Renault et Nissan refondent leur alliance

  • Renault avait annoncé fin 2022 une réorganisation majeure de ses activités
  • Le rééquilibrage de la relation Renault-Nissan est vu d'un bon oeil au Japon

LONDRES: Renault et Nissan doivent détailler lundi à Londres une profonde refonte de leur collaboration, avec un rééquilibrage de leur relation capitalistique, mais aussi une relance de leurs projets industriels communs.

En plein flou depuis la chute en 2018 de Carlos Ghosn, l'ancien grand patron de cette Alliance, Renault et Nissan ont négocié pendant de longs mois les détails d'un accord, examiné dimanche par le conseil d'administration de Renault, et lundi matin par celui de Nissan, selon des sources proches de l'Alliance.

Cet accord implique d'abord de remettre les constructeurs sur un pied d'égalité: Renault et Nissan vont chacun détenir 15% du capital de l'autre, contre 43,4% actuellement pour Renault, avaient indiqué les partenaires fin janvier.

Le groupe français ne va toutefois pas vendre immédiatement le reste de ses actions Nissan (28,4%), car leur valeur de marché est très inférieure à leur valeur actuellement inscrite dans ses comptes.
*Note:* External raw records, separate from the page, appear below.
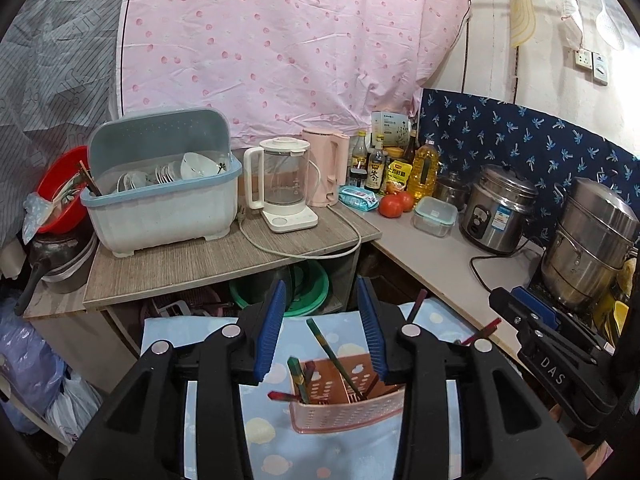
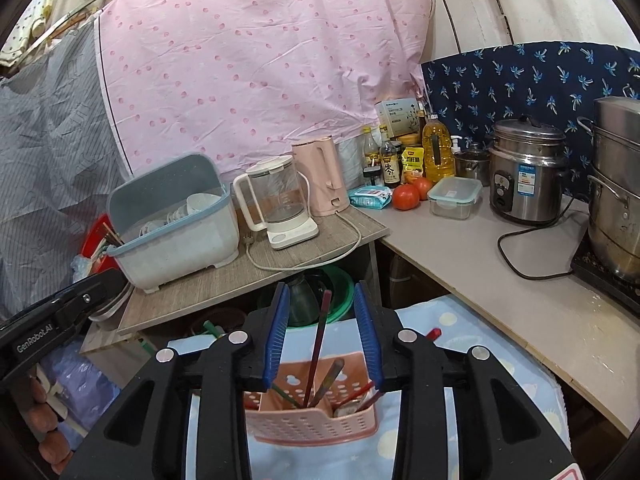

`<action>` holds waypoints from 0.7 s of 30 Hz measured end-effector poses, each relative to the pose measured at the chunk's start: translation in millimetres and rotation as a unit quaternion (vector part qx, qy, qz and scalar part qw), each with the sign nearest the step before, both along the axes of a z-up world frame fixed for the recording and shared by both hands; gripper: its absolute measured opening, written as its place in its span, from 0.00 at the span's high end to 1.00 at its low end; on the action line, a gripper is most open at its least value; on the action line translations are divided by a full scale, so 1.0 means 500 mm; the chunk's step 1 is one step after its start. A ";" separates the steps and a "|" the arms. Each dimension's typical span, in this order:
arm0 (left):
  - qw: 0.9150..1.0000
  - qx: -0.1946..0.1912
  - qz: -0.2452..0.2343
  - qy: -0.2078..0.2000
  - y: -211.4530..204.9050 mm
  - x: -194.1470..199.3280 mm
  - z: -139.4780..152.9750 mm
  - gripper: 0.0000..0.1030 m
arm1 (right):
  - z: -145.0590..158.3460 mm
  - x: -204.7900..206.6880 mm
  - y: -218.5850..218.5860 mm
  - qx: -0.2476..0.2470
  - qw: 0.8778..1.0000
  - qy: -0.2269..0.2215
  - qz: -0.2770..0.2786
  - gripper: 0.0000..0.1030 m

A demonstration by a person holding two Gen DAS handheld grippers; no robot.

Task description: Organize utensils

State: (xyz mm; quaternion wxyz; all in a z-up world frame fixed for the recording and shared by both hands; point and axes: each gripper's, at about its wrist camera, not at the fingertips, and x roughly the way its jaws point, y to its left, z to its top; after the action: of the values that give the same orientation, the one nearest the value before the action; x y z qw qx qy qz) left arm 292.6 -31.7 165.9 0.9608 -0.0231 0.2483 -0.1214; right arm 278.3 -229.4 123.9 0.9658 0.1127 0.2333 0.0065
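Note:
A pink perforated utensil holder (image 1: pixel 344 408) (image 2: pixel 312 416) stands on a blue patterned cloth (image 1: pixel 224 420) (image 2: pixel 480 360). Several chopsticks (image 1: pixel 336 360) (image 2: pixel 318 344) stand in it, red and green ones. Loose red chopsticks (image 1: pixel 482 330) lie on the cloth to the right. My left gripper (image 1: pixel 322 300) is open and empty above the holder. My right gripper (image 2: pixel 322 300) is open and empty above the holder, one chopstick rising between its fingers without touching. The right gripper shows at the right of the left wrist view (image 1: pixel 520 304); the left gripper shows at the left of the right wrist view (image 2: pixel 60 312).
A wooden table (image 1: pixel 224 256) holds a blue dish rack (image 1: pixel 160 200), a glass kettle (image 1: pixel 284 188) and a pink kettle (image 1: pixel 324 168). The counter (image 1: pixel 432 248) holds bottles, tomatoes (image 1: pixel 394 204), a lidded box (image 1: pixel 435 216), a rice cooker (image 1: pixel 496 208) and a steel steamer pot (image 1: pixel 592 240).

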 end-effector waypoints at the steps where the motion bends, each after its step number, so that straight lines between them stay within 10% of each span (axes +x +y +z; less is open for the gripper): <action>1: 1.000 0.000 -0.002 0.003 -0.001 -0.007 -0.004 0.65 | -0.002 -0.008 0.003 -0.001 1.000 0.001 0.001 0.68; 21: 0.991 0.020 -0.043 0.122 -0.037 -0.186 -0.201 0.62 | -0.155 -0.231 0.070 -0.004 0.996 0.092 0.021 0.57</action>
State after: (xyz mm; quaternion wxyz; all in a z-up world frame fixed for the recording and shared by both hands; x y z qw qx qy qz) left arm 199.5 -50.3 65.3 0.9174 -0.0082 0.3668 -0.1540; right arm 163.0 -194.3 46.3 0.9404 0.1038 0.3236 0.0149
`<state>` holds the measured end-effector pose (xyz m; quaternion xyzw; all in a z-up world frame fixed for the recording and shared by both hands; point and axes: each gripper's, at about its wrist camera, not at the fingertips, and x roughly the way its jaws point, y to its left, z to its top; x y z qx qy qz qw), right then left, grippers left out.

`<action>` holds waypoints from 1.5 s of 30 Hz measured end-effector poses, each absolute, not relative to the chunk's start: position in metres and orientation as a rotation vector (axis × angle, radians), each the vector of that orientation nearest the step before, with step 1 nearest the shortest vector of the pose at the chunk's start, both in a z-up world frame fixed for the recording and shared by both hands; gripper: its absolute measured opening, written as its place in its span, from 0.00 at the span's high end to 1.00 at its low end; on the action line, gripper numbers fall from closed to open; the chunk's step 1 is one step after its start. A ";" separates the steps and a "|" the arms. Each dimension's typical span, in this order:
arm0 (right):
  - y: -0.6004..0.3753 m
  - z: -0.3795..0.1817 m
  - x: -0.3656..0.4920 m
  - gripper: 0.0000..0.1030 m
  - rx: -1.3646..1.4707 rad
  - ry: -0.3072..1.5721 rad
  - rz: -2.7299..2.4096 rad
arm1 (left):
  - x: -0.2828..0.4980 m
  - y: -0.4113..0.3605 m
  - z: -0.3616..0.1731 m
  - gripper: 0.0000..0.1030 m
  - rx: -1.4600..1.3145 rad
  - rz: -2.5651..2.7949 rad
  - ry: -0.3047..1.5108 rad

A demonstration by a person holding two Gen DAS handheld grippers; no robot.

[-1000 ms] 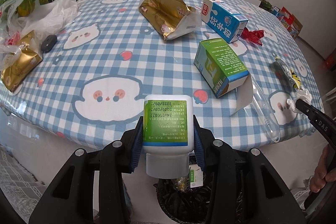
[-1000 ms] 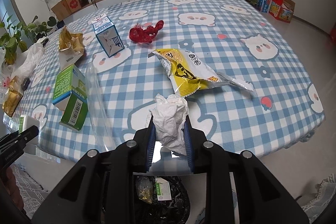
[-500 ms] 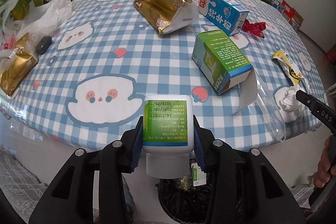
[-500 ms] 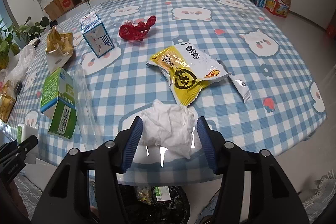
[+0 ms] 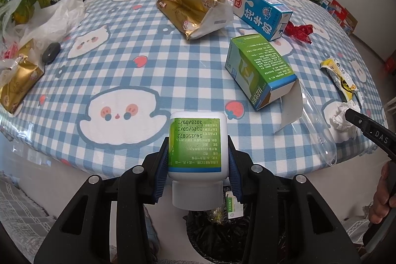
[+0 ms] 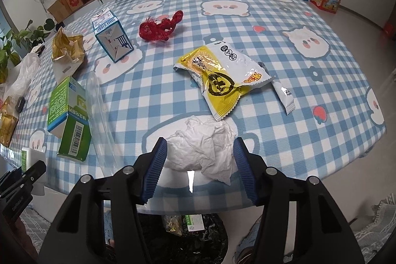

Dans le cadre de l'Alliance, Renault, Nissan et Mitsubishi collaborent déjà sur de nombreux véhicules, avec des économies à la clé. Des Renault et Nissan partagent des mêmes moteurs, la future petite Nissan Micra sera basée sur la Renault 5, et des Renault sont vendues sous badge Mitsubishi. Les trois partenaires comptent d'ailleurs investir ensemble 23 milliards d'euros dans l'électrification au cours des cinq prochaines années.

Avec ce nouvel accord, ils devraient annoncer plusieurs nouvelles initiatives industrielles, notamment sur le marché indien, selon des sources proches de l'Alliance.

Nissan pourrait profiter sur ce marché en plein développement du savoir-faire de Dacia. Il pourrait vendre en Inde des SUV s'inspirant très largement de la gamme de la marque à bas coût en pleine croissance de Renault, avec la Spring 100% électrique et des grands SUV.

Les deux constructeurs prévoiraient également de concevoir une nouvelle plateforme commune de voitures à bas coût pour gagner des parts de marché en Afrique, en Amérique Latine ou en Asie centrale.

En pleine course à l'électrification, ils devraient par ailleurs développer une plate-forme commune pour leurs futurs SUV électriques de taille moyenne, pour succéder en 2028 à la Renault Mégane et au Nissan Ariya.

La hauteur de l'investissement de Nissan dans Ampere, la future filiale électrique de Renault, ne devrait cependant pas être précisée lundi.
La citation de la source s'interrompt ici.